Elle est en effet confrontée aux engagements pris au cours des derniers mois par ses principaux clients, notamment la Chine, le Japon et la Corée du Sud, d’atteindre la neutralité carbone d’ici 2050. Soit une réduction probable de leur dépendance aux combustibles fossiles, en particulier au charbon, constituant près de la moitié des émissions mondiales de dioxyde de carbone.

Quant aux Australiens, ils affichent de plus en plus leurs réticences vis-à-vis de cette filière, après les feux de brousse sans précédent qui ont dévasté le pays et une sécheresse prolongée. Ainsi, selon un sondage publié cette semaine par The Australia Institute, quatre Australiens sur cinq se disent préoccupés par le changement climatique et seulement 12% soutiennent le projet du Premier ministre conservateur Scott Morrison d’un plan de reprise économique post-COVID s’appuyant sur le gaz.

Le gouvernement de M. Morrison tarde à mettre en place des mesures de lutte contre le changement climatique, évitant tout engagement à la neutralité carbone et promettant de continuer à soutenir les combustibles fossiles, notamment en donnant le feu vert à de nouvelles mines de charbon, malgré l’opposition de l’opinion publique.

Le gouvernement contre les «éco-guerriers»

ANZ a estimé jeudi être bien placée pour contribuer au recul des émissions de carbone.

«Nous sommes dans une position unique, grâce à nos décisions de prêt, pour soutenir les clients et les projets qui réduisent les émissions tout en soutenant la croissance économique», a déclaré la banque jeudi. «C’est pourquoi nous avons annoncé des changements importants à notre politique carbone, en soutenant la transition vers une économie à zéro émission d’ici 2050».

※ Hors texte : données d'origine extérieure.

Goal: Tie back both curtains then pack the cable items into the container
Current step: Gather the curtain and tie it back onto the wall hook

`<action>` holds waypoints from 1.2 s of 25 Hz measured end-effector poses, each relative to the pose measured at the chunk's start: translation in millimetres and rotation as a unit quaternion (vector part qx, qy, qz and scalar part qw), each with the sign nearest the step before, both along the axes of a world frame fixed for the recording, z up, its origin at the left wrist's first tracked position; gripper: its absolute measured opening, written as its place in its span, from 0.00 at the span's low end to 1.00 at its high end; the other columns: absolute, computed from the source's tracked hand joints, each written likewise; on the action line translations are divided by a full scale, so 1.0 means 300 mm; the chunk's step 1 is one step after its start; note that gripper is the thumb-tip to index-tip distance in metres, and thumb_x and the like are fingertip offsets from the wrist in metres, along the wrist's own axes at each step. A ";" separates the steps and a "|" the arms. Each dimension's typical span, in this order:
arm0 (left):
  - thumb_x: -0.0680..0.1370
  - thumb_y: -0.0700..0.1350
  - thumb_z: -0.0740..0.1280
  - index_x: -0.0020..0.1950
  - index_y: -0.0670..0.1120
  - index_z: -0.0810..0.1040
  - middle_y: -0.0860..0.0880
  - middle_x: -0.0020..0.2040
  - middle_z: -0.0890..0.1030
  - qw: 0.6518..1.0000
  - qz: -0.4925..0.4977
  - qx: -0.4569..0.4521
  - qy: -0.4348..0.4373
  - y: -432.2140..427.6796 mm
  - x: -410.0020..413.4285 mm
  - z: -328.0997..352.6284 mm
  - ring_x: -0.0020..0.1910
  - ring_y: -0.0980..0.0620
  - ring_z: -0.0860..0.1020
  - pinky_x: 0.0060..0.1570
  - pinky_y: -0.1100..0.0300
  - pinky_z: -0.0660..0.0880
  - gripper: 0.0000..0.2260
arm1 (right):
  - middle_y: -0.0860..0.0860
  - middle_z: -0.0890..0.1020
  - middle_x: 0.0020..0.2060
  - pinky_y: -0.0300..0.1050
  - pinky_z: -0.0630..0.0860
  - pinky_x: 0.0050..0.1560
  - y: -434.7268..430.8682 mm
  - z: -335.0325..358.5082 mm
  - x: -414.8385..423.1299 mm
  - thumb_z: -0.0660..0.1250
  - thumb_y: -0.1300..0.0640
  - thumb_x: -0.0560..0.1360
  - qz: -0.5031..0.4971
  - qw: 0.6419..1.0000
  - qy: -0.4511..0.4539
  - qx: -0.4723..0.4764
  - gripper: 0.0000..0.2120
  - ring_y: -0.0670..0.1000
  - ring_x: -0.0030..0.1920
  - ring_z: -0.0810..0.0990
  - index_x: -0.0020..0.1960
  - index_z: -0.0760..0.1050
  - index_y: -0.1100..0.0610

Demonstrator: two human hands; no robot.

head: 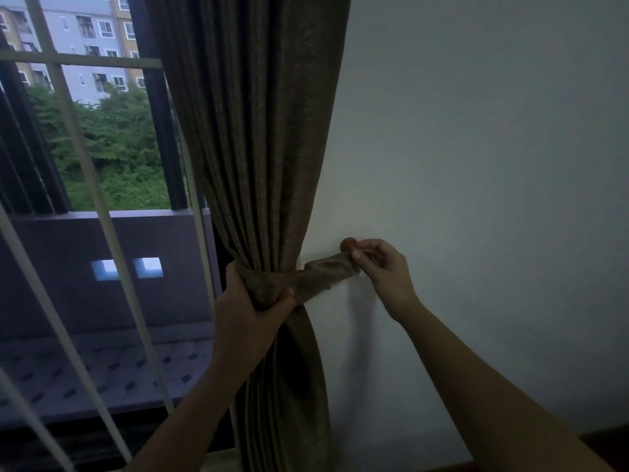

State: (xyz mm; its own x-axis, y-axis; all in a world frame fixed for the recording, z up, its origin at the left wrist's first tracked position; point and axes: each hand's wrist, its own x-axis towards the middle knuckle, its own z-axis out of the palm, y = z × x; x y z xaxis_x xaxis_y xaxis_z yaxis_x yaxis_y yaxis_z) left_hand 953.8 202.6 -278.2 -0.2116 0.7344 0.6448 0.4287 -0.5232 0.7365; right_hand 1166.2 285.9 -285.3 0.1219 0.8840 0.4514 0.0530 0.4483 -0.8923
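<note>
A brown curtain [258,137] hangs gathered at the right edge of the window. A matching fabric tieback [326,272] wraps around it at waist height and runs right toward a round brown wall knob [348,245]. My left hand [253,306] grips the bunched curtain where the tieback circles it. My right hand [383,267] pinches the tieback's free end right beside the knob. No cable items or container are in view.
A pale wall [476,148] fills the right side. White window bars [88,172] and a dark frame stand at the left, with a balcony, trees and buildings beyond. A strip of dark floor [602,441] shows at the lower right.
</note>
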 end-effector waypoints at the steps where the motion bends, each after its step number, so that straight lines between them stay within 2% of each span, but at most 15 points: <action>1: 0.67 0.37 0.75 0.52 0.46 0.67 0.63 0.41 0.73 1.000 -0.002 -0.001 -0.002 0.002 -0.001 -0.002 0.39 0.70 0.71 0.34 0.81 0.68 0.21 | 0.49 0.82 0.44 0.39 0.77 0.50 0.002 -0.008 -0.002 0.70 0.63 0.72 -0.020 1.000 -0.007 0.004 0.06 0.46 0.47 0.81 0.47 0.77 0.55; 4: 0.67 0.37 0.76 0.52 0.46 0.68 0.62 0.41 0.73 1.000 -0.007 -0.003 -0.006 0.005 0.000 -0.003 0.38 0.69 0.72 0.34 0.81 0.69 0.21 | 0.49 0.82 0.44 0.41 0.78 0.51 0.004 -0.035 -0.007 0.72 0.58 0.71 -0.084 0.996 -0.027 0.010 0.06 0.49 0.48 0.81 0.47 0.77 0.54; 8: 0.67 0.37 0.76 0.52 0.47 0.67 0.62 0.41 0.74 1.000 -0.010 -0.001 -0.009 0.004 0.000 -0.006 0.38 0.74 0.75 0.35 0.81 0.68 0.22 | 0.50 0.83 0.47 0.45 0.78 0.54 -0.007 -0.050 -0.028 0.70 0.58 0.73 -0.087 0.996 -0.024 0.000 0.05 0.50 0.49 0.81 0.48 0.80 0.53; 11: 0.66 0.38 0.76 0.51 0.47 0.67 0.62 0.41 0.74 1.000 -0.005 -0.001 -0.006 0.004 -0.003 -0.010 0.37 0.69 0.74 0.35 0.80 0.69 0.22 | 0.48 0.83 0.49 0.38 0.77 0.55 -0.024 -0.061 -0.041 0.67 0.60 0.75 -0.105 0.991 -0.072 0.027 0.09 0.46 0.51 0.81 0.54 0.80 0.53; 14: 0.66 0.38 0.76 0.52 0.47 0.67 0.62 0.41 0.73 1.000 -0.013 -0.001 -0.006 0.005 -0.002 -0.011 0.38 0.71 0.75 0.35 0.80 0.69 0.22 | 0.46 0.81 0.50 0.26 0.73 0.53 -0.034 -0.059 -0.047 0.67 0.61 0.75 -0.131 0.981 -0.129 0.063 0.12 0.42 0.50 0.80 0.58 0.79 0.59; 17: 0.65 0.48 0.76 0.53 0.47 0.67 0.62 0.43 0.74 1.000 -0.028 0.001 -0.013 0.003 -0.008 -0.013 0.41 0.75 0.75 0.36 0.80 0.70 0.23 | 0.43 0.80 0.47 0.22 0.71 0.49 -0.035 -0.046 -0.056 0.69 0.60 0.74 -0.138 0.975 -0.158 0.071 0.13 0.34 0.45 0.78 0.57 0.80 0.59; 18: 0.64 0.51 0.74 0.54 0.47 0.68 0.63 0.43 0.74 0.999 -0.030 0.000 -0.016 0.003 -0.008 -0.014 0.40 0.74 0.75 0.37 0.80 0.70 0.24 | 0.42 0.81 0.46 0.22 0.71 0.48 -0.037 -0.047 -0.061 0.70 0.59 0.73 -0.141 0.976 -0.151 0.067 0.12 0.32 0.43 0.78 0.56 0.80 0.59; 20: 0.65 0.49 0.76 0.56 0.45 0.69 0.63 0.43 0.74 1.000 -0.026 -0.006 -0.016 0.001 -0.008 -0.018 0.39 0.71 0.75 0.37 0.81 0.69 0.25 | 0.42 0.81 0.42 0.23 0.72 0.46 -0.040 -0.058 -0.071 0.71 0.59 0.72 -0.146 0.980 -0.117 0.060 0.10 0.30 0.42 0.78 0.53 0.79 0.59; 22: 0.65 0.47 0.76 0.55 0.47 0.69 0.63 0.44 0.74 1.000 -0.024 -0.005 -0.012 -0.001 -0.007 -0.020 0.40 0.73 0.75 0.37 0.81 0.69 0.24 | 0.45 0.81 0.41 0.25 0.73 0.44 -0.036 -0.071 -0.079 0.71 0.60 0.72 -0.160 0.979 -0.111 0.066 0.09 0.31 0.42 0.78 0.52 0.80 0.58; 24: 0.64 0.49 0.76 0.54 0.49 0.67 0.64 0.44 0.73 0.999 -0.030 -0.003 -0.015 -0.008 -0.005 -0.017 0.41 0.77 0.74 0.37 0.81 0.69 0.24 | 0.48 0.78 0.43 0.24 0.71 0.43 -0.031 -0.083 -0.078 0.71 0.60 0.72 -0.175 0.976 -0.111 0.068 0.09 0.30 0.42 0.76 0.52 0.81 0.58; 27: 0.62 0.58 0.70 0.54 0.51 0.67 0.64 0.44 0.74 0.999 -0.038 -0.006 -0.026 -0.013 -0.008 -0.019 0.42 0.77 0.74 0.37 0.81 0.69 0.25 | 0.47 0.77 0.41 0.24 0.70 0.41 -0.033 -0.117 -0.093 0.71 0.60 0.72 -0.176 0.978 -0.104 0.048 0.09 0.30 0.41 0.76 0.52 0.80 0.57; 30: 0.62 0.58 0.69 0.53 0.51 0.67 0.64 0.44 0.75 0.999 -0.042 -0.005 -0.027 -0.010 -0.010 -0.022 0.42 0.76 0.75 0.37 0.80 0.70 0.24 | 0.49 0.81 0.42 0.25 0.72 0.43 -0.031 -0.151 -0.105 0.71 0.61 0.72 -0.174 0.982 -0.066 0.043 0.09 0.32 0.41 0.78 0.52 0.81 0.59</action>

Cette décision a été très mal accueillie par le gouvernement. Le ministre des Ressources Keith Pitt a appelé ANZ à «se concentrer sur les prêts immobiliers, pas sur l’activisme» et à ne pas jouer les «éco-guerriers».

Le ministre de l’Agriculture David Littleproud a lui jugé que les banques «ne devraient pas interférer avec les marchés» et a brandi la menace de révoquer les garanties de dépôt du gouvernement qui protègent l’épargne des clients.

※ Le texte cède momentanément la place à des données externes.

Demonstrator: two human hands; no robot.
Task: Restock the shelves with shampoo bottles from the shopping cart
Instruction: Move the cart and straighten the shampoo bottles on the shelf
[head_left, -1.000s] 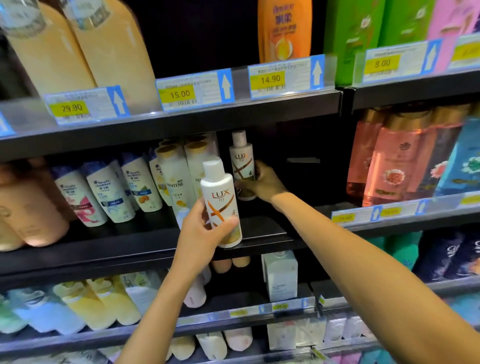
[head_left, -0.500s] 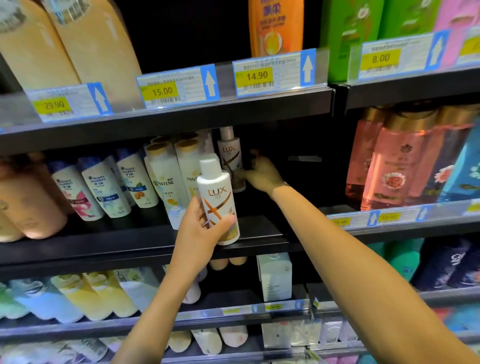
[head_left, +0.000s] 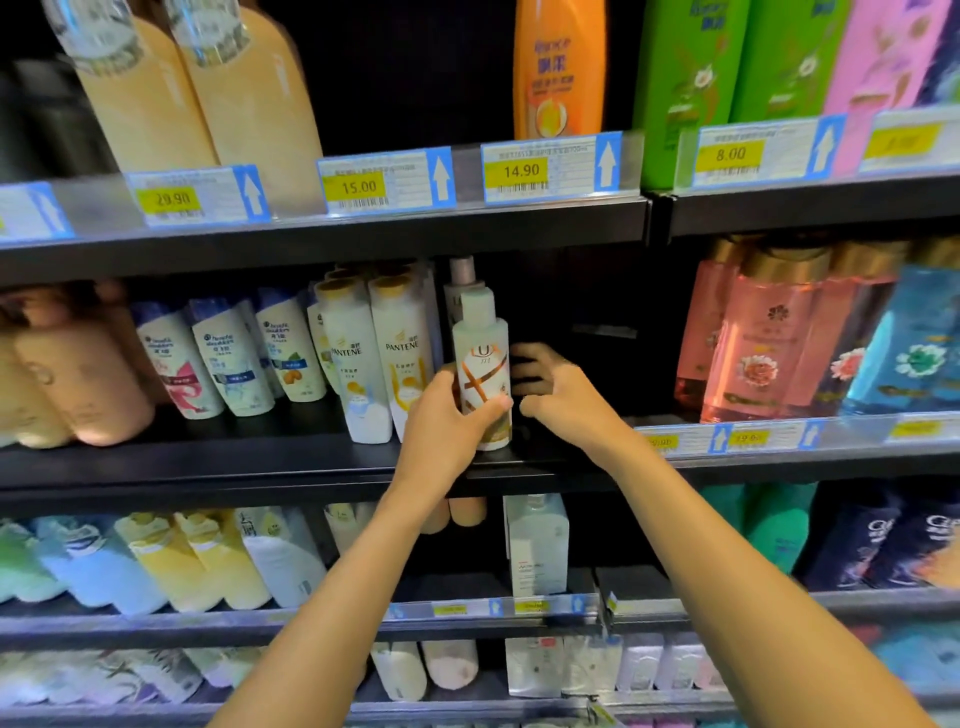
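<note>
Crowding the Lux bottle — Pantene bottles beside it, second bottle behind.

Top row, left to right: two pale peach bottles, one orange bottle, green bottles, a pink bottle. Below them: 29.90 tag, 15.00 tag, 14.90 tag, 8.00 tag, each with a white arrow on blue. Middle row: blue-capped white bottles leaning left, two gold-capped Pantene bottles beside them; far right, clear rose-print bottles, then a blue bottle, blurred. Lower row: yellow bottles; a white square bottle, upright
</note>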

De son côté, l’industrie du charbon prédit que malgré les objectifs de bilan carbone affichés en Asie, la demande y restera forte au cours des dix prochaines années, en particulier en Inde et au Vietnam. Le Minerals Council of Australia, un puissant groupe de pression, estime que le secteur pourrait même contribuer à ces objectifs par des technologies plus propres.

Ces technologies, telles que le captage du carbone, «seront essentielles pour aider les pays à poursuivre leur développement économique dans le futur tout en réduisant les émissions», a déclaré sa directrice générale Tania Constable, dans un communiqué.

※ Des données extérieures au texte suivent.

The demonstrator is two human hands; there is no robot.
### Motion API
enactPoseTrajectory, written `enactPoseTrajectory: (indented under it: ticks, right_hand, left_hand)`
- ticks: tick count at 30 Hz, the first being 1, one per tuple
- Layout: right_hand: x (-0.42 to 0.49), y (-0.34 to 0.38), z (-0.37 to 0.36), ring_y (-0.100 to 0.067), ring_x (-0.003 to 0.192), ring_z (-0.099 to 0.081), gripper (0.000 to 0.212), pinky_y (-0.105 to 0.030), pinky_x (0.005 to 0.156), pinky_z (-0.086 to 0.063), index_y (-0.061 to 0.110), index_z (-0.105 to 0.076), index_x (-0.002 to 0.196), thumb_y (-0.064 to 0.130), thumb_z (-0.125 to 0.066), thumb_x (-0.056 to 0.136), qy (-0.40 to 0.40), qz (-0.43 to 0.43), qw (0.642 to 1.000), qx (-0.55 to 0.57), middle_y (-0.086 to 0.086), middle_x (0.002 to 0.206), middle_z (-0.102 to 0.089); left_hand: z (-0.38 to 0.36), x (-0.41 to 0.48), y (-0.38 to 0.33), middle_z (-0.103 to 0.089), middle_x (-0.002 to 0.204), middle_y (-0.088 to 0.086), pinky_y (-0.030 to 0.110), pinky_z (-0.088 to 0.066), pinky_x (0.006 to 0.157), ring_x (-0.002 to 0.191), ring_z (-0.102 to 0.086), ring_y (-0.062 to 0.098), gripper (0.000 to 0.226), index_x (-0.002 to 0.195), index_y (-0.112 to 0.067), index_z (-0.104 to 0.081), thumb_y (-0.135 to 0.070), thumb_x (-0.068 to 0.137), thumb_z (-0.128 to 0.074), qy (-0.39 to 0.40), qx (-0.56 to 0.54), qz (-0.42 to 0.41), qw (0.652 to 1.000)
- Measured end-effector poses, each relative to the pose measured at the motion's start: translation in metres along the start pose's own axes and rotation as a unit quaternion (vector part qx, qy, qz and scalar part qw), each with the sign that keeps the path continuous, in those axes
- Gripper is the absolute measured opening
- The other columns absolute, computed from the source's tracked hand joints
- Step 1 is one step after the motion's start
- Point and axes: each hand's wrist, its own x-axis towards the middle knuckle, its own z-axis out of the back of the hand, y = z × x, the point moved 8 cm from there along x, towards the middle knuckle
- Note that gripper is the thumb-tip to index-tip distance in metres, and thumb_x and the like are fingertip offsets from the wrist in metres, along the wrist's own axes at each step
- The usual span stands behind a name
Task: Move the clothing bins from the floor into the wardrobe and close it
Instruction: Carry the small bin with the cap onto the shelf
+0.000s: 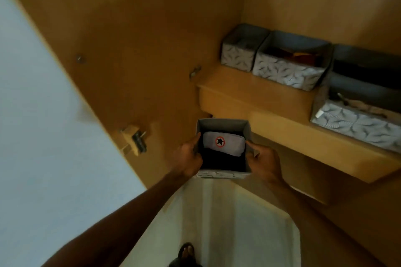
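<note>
We reach both arms forward and hold one small grey bin [223, 173] in the air, in front of and below the wardrobe shelf [260, 102]. Our left hand [189, 159] clasps its left wall, thumb hooked over the rim; our right hand [263, 161] clasps the right wall likewise, fingers curled round the fabric. Inside lie one pale folded garment [225, 143] with a star badge and dark cloth. Three patterned bins already stand on the shelf: one small [237, 57], one wider [284, 73], one nearest [358, 128]. The open wardrobe door [121, 50] stands to our left.

pale floor [238, 223], sandalled foot [186, 250], white wall [43, 136].
</note>
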Motion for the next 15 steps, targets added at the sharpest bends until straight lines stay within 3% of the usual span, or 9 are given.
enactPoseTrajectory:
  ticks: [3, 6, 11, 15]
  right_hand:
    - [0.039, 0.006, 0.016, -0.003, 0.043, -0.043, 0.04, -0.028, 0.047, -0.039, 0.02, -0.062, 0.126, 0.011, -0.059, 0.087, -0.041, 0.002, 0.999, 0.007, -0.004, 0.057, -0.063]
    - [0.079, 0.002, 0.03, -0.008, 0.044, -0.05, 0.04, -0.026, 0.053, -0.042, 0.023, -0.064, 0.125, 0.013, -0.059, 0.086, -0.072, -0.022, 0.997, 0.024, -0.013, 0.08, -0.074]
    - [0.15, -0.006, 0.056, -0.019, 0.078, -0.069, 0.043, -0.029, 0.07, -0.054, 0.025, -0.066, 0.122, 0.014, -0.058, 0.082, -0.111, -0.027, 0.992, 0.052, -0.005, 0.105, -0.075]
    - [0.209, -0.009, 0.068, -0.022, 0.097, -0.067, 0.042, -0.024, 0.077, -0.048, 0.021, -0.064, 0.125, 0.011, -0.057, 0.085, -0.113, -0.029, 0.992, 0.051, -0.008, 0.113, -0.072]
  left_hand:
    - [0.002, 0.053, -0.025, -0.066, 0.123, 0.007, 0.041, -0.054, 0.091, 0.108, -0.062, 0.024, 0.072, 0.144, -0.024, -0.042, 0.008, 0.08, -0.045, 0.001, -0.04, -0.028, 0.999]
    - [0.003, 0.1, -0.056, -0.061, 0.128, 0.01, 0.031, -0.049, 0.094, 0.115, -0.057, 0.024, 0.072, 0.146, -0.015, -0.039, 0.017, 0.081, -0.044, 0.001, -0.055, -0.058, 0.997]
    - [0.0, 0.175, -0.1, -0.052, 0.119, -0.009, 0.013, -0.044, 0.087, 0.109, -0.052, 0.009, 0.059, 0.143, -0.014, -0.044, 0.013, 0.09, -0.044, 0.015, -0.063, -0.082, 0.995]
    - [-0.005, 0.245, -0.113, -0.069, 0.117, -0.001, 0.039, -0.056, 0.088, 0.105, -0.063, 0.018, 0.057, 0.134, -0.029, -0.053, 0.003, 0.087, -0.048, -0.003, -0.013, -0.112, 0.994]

Outre son virage anti-charbon, ANZ a annoncé jeudi que son bénéfice après impôt pour son exercice annuel clôt au 30 septembre avait chuté de 40% à 3,58 milliards de dollars australiens (2,52 milliards de dollars US) après avoir mis de côté des milliards pour couvrir les prêts qui ne seront probablement pas remboursés en raison de la crise économique résultant de la pandémie de COVID-19.